Cancer utilizes regulatory immune cells designed to prevent harmful autoimmunity

Since Sakaguchi’s seminal finding of regulatory T cells (Tregs) (57, 58), a new field has emerged demonstrating the existence and the importance of other regulatory immune cells in the control of autoimmune diseases (59, 60). Moreover, these unique immune cells are also cleverly hijacked by cancer, and as such their presence is associated with a poor disease outcome in patients with a variety of malignancies (6163). The nature of these cells, including Tregs, and the mechanisms of their functions are being elucidated. The majority of Tregs represent a small and unique population of CD4+ T cells that express high levels of CD25 (IL-2Rα), CTL-associated antigen 4 (CTLA-4) and scurfin, a fork-head box P3 gene product (FoxP3) (64), accounting for less than 5% of CD4+ T cells and 20% of CCR4+CD4+ T cells in human peripheral blood (65). Although Tregs regulate responses to self- and alloantigens (58), their suppressive activity is difficult to segregate from activated CD4+ T cells (66), specifically Th2-polarized cells that produce immunosuppressive cytokines (67, 68) and suppress Th1 polarization without affecting T cell proliferation (65). In contrast, Tregs mostly mediate a contact-dependent suppression of proliferation of T cells (57, 69, 70) acting either directly or indirectly through the inhibition of APCs (64, 71, 72) utilizing FasL/Fas- and PD1/B7-H1-dependent processes (65, 7376), or secreted factors such as IL-10, TGF-β, IL-27 and IL-35 (7780). Yet, the choice of a particular regulatory pathway may depend on the nature of cells or the strength/type of stimulation. While memory-type CD25+CD4+ Tregs (TREM) and Tr1 primarily utilize soluble factors, such as IL-10 and TGFβ (66, 81, 82), other ex vivo activated/generated Tregs use cell contact-dependent perforin/granzyme-mediated regulatory processes (44, 45). In contrast, human natural Tregs prevent activation of CD8+ T cells by self-antigens utilizing FasL and βGBP (65, 83).
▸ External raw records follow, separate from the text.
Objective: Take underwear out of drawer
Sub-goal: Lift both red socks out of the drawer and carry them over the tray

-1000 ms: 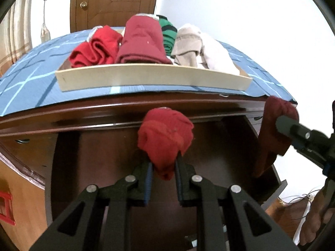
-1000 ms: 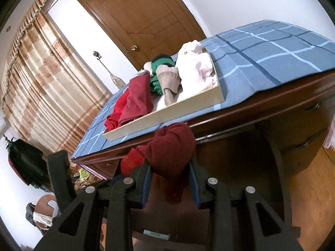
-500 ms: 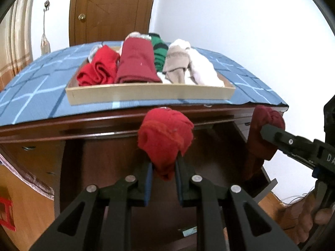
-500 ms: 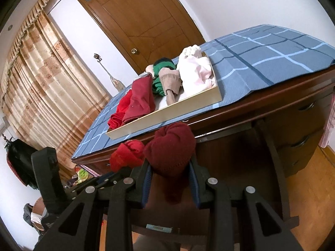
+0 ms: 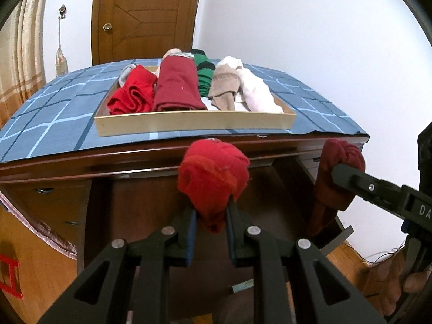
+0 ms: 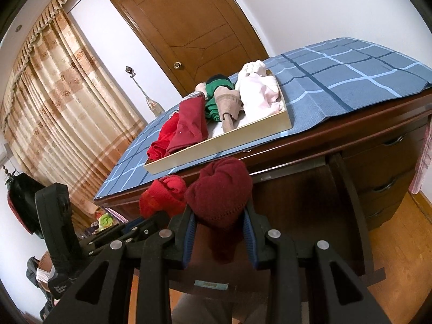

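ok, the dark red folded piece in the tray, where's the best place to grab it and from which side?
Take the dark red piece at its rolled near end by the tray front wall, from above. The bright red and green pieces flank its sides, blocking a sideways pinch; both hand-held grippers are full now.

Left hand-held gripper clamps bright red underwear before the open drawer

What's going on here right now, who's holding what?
A person holds one rolled garment in each gripper, above the open drawer. The left gripper is shut on a bright red bundle; the right gripper is shut on a dark maroon bundle. On the desk, the wooden tray already holds several folded pieces.
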`<state>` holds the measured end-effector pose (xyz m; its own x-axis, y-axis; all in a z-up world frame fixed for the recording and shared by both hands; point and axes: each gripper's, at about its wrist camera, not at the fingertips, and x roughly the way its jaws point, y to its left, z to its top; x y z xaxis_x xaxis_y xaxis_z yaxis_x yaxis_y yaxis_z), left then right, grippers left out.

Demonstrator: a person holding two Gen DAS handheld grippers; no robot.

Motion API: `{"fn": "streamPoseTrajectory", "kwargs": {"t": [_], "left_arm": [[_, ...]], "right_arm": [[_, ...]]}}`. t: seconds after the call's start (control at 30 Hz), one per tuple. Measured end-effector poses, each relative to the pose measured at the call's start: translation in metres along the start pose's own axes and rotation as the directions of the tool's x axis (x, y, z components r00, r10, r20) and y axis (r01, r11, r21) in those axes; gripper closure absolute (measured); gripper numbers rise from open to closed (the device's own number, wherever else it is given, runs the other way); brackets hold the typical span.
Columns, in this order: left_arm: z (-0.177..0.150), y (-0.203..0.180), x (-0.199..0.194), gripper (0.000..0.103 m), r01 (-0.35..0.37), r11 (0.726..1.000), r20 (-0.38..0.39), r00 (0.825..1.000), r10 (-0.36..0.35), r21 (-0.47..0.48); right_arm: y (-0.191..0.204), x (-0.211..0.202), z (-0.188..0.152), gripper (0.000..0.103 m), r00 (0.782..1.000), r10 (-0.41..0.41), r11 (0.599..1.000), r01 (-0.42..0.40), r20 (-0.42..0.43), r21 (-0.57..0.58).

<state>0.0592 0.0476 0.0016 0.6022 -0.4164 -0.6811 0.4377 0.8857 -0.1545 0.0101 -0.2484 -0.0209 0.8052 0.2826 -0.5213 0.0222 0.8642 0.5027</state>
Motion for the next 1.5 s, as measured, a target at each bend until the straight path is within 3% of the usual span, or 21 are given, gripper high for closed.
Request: {"fn": "streamPoseTrajectory", "kwargs": {"t": [0.97, 1.5], "left_arm": [[-0.019, 0.004, -0.055, 0.086, 0.009, 1.0, 0.083, 0.996, -0.008, -0.013], [0.016, 0.005, -0.074, 0.086, 0.004, 1.0, 0.183, 0.983, -0.009, 0.025]], "right_arm": [[0.04, -0.038, -0.017, 0.069, 0.998, 0.013, 0.996, -0.007, 0.06, -0.093], [0.059, -0.049, 0.01, 0.069, 0.991, 0.023, 0.99, -0.005, 0.129, -0.141]]}}
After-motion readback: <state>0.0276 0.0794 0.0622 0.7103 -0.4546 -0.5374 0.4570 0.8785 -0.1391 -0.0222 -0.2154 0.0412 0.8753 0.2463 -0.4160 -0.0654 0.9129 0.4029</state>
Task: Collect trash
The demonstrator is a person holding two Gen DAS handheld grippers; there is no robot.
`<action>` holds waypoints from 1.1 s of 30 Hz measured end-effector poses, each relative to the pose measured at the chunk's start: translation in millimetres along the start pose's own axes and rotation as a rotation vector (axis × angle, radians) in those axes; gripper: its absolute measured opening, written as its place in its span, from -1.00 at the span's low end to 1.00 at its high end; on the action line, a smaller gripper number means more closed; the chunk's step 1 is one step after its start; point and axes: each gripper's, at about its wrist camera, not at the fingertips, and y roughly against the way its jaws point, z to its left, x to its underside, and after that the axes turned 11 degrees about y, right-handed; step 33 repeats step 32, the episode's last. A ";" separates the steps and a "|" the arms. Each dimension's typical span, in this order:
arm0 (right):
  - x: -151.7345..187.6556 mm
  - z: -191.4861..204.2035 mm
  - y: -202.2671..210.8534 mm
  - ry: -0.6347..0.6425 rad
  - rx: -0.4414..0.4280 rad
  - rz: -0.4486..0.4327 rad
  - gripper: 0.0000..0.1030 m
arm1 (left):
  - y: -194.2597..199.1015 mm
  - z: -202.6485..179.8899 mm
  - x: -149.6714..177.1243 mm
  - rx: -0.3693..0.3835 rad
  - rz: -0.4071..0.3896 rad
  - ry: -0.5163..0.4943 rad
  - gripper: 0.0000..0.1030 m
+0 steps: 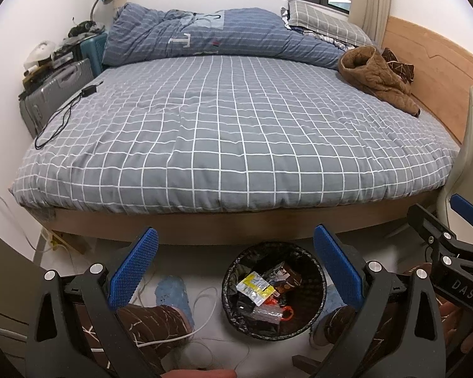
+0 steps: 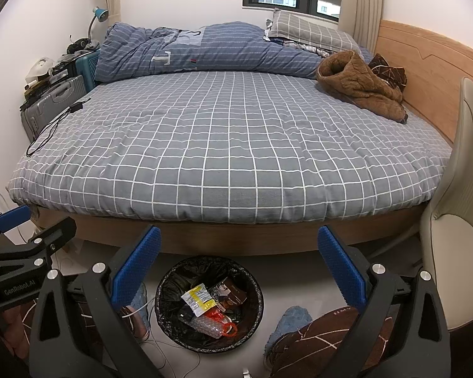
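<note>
A round black-lined trash bin (image 1: pixel 227 286) (image 2: pixel 164 286) stands on the floor in front of the bed. Inside lie a yellow-and-white wrapper (image 1: pixel 256 287) (image 2: pixel 198 299), a dark brown packet (image 2: pixel 228 291), clear bubble wrap (image 2: pixel 205 326) and red plastic bits (image 1: pixel 283 312). My left gripper (image 1: pixel 235 267) hangs open above the bin, nothing between its blue pads. My right gripper (image 2: pixel 239 266) is also open and empty, the bin just left of its middle. Each gripper shows at the edge of the other's view.
A bed with a grey checked cover (image 1: pixel 236 132) fills the view; a blue duvet (image 1: pixel 205 34), a brown jacket (image 1: pixel 375 75) and a black charger cable (image 1: pixel 60 116) lie on it. Suitcases (image 1: pixel 56 88) stand at left, a beige chair (image 2: pixel 457 252) at right. Blue slippers and white cables lie on the floor.
</note>
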 end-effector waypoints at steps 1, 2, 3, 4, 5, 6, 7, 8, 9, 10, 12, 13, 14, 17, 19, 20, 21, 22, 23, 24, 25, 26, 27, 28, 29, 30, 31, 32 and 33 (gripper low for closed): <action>0.0 0.0 0.1 0.000 0.000 0.000 0.85 | -0.1 0.3 0.1 0.000 0.001 0.000 0.89; -0.1 0.0 0.0 0.000 0.000 0.000 0.85 | -0.3 0.3 0.6 0.000 0.001 0.000 0.89; 0.2 0.2 -0.2 0.000 0.000 0.000 0.85 | -0.3 0.3 0.9 -0.001 0.001 -0.001 0.89; 0.5 0.5 -0.4 0.000 -0.001 0.000 0.85 | -0.3 0.4 1.0 -0.002 0.001 -0.001 0.89; 0.0 0.2 0.1 0.000 0.000 0.000 0.85 | -0.2 0.3 0.7 -0.001 0.000 0.000 0.89; 0.2 0.4 -0.1 0.000 0.000 0.000 0.85 | -0.3 0.2 0.7 -0.002 0.000 0.000 0.89; -0.1 0.3 0.1 0.000 0.000 0.000 0.85 | -0.3 0.3 0.7 -0.001 0.000 0.000 0.89; 0.3 0.7 0.0 0.002 -0.001 0.000 0.85 | -0.3 0.4 0.7 -0.001 0.001 0.000 0.89; 0.8 1.2 -0.2 0.003 -0.002 0.000 0.85 | -0.4 0.8 1.0 0.000 0.003 0.002 0.89; 1.2 1.5 -0.3 0.003 -0.002 0.000 0.85 | -0.7 1.0 1.0 0.000 0.003 0.003 0.89; 0.9 1.5 -0.3 0.002 -0.002 0.001 0.85 | -0.9 0.8 1.7 -0.007 0.002 0.001 0.89; 1.0 1.5 -0.3 0.001 -0.002 0.001 0.85 | -1.1 0.4 2.2 -0.007 0.001 0.000 0.89; 0.5 1.0 -0.3 0.002 -0.002 0.001 0.85 | -1.3 0.3 2.0 -0.004 0.003 0.002 0.89; 0.9 1.3 -0.3 0.002 -0.001 0.001 0.85 | -1.9 -1.6 1.2 -0.001 0.000 -0.004 0.89; 1.1 1.4 -0.5 0.001 -0.002 0.000 0.85 | -1.5 -1.8 0.8 0.003 -0.005 -0.004 0.89; 1.6 2.2 -0.6 0.002 -0.001 0.000 0.85 | -1.4 -1.4 0.8 0.011 -0.006 -0.001 0.89; 0.9 1.5 -0.5 0.004 -0.001 -0.001 0.85 | -1.4 -1.2 0.7 0.014 -0.005 0.001 0.89; 1.1 2.3 -0.4 0.007 0.000 -0.002 0.85 | -1.4 -0.1 0.9 0.017 -0.004 0.002 0.89; 1.5 2.1 0.1 0.008 0.001 -0.005 0.85 | -1.7 0.0 0.7 0.018 -0.004 0.001 0.89; 1.8 2.6 0.0 0.007 0.002 -0.007 0.85 | -1.9 0.6 0.5 0.013 -0.004 0.003 0.89; 2.4 2.7 -0.1 0.005 0.000 -0.007 0.85 | -2.4 0.5 0.2 0.010 -0.003 0.006 0.89; 2.4 2.4 -0.7 0.004 -0.001 -0.007 0.85 | -3.2 1.5 -0.4 0.010 0.001 0.010 0.89; 2.8 2.8 -0.8 0.004 -0.001 -0.008 0.85 | -3.5 3.1 -1.1 0.009 -0.001 0.015 0.89; 3.3 3.2 -0.8 0.005 -0.001 -0.009 0.85 | -3.5 4.6 -1.3 0.010 -0.004 0.020 0.89; 2.3 2.5 -0.8 0.004 -0.003 -0.008 0.85 | -3.6 5.3 -1.4 0.013 -0.003 0.022 0.89; 2.5 2.7 -1.1 0.005 -0.003 -0.009 0.85 | -3.7 5.9 -1.3 0.014 -0.001 0.024 0.89; 2.6 2.7 -1.4 0.004 -0.003 -0.009 0.85 | -3.8 5.9 -1.4 0.012 -0.002 0.023 0.89; 2.0 2.4 -1.2 0.003 -0.004 -0.008 0.85 | -3.9 5.6 -1.0 0.009 -0.003 0.020 0.89; 2.0 2.4 -1.2 0.003 -0.004 -0.008 0.85 | -3.9 5.6 -1.0 0.009 -0.003 0.020 0.89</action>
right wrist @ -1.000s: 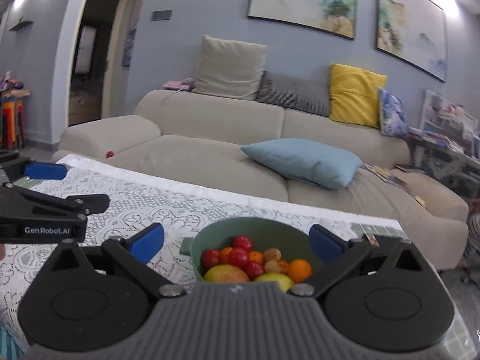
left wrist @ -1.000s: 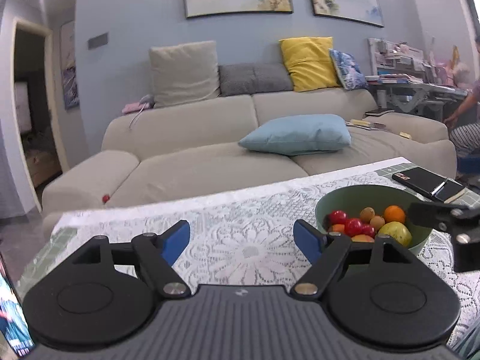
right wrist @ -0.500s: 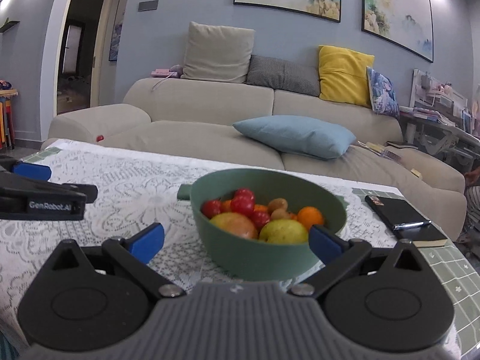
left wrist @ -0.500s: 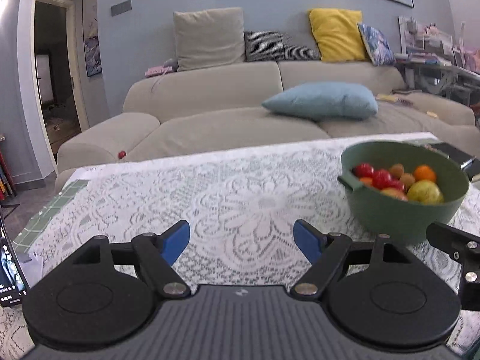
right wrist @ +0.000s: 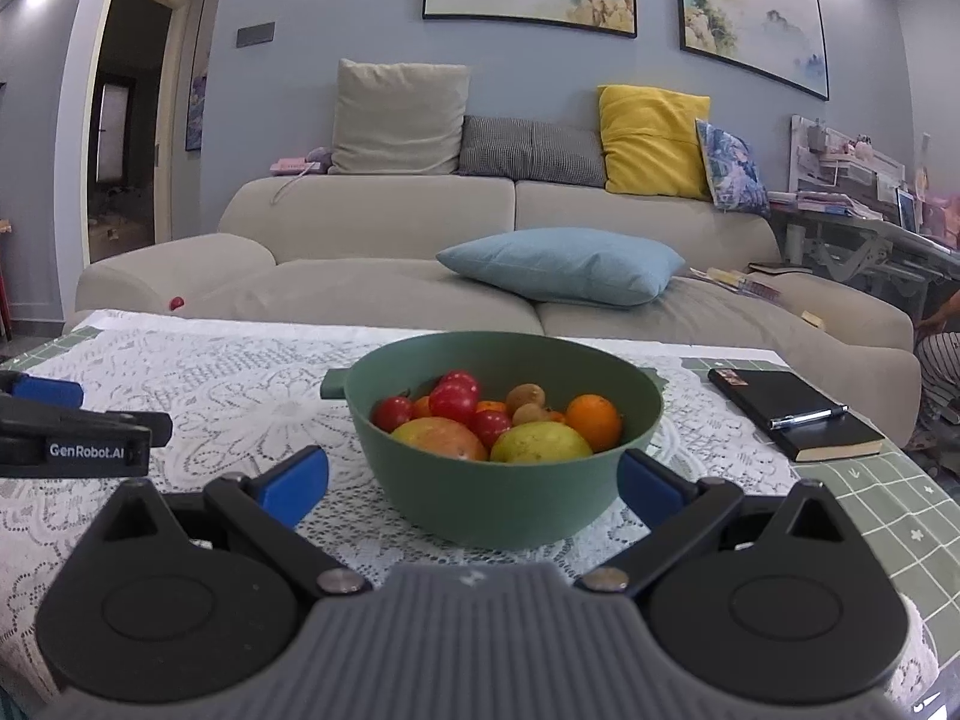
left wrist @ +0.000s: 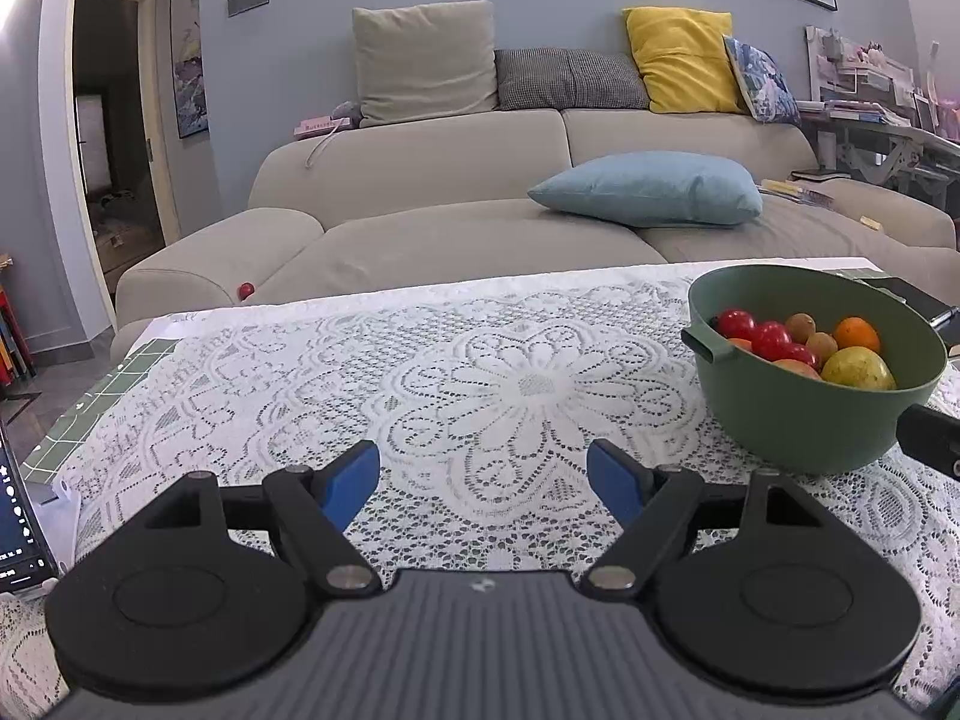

Tregs play an important role in cancer progression by inhibiting antitumor activity of tumor-infiltrating effector T cells (6163), DCs (64, 71, 72) and by adversely affecting NK cell-mediated cancer killing (84). In fact, Tregs can directly suppress NK cell activity (85) or hamper their accumulation by blocking the generation of mature NK cells through short-range interactions with NK precursors (86). They can also indirectly affect activity of NK cells by abrogating their cross-talk with DCs (87). Tregs also regulate NK cell activity utilizing surface-expressed TGFβ (88). We recently reported that CCR4+Tregs utilized βGBP to directly inactivate protective NK cells and thereby to promote breast cancer lung metastasis (73). Thus, Treg and NK counts are often inversely correlated in peripheral blood of both tumor-bearing mice and humans with advanced stage cancers (73, 89). The decrease in numbers of tumor-infiltrating NK cells (CD56+) cells is an unfavorable clinical prognostic factor in patients with Hodgkin’s disease and colorectal cancer (90, 91). Conversely, the restoration of NK activity is often a sign of better cumulative survival outcome in cancer patients (92, 93).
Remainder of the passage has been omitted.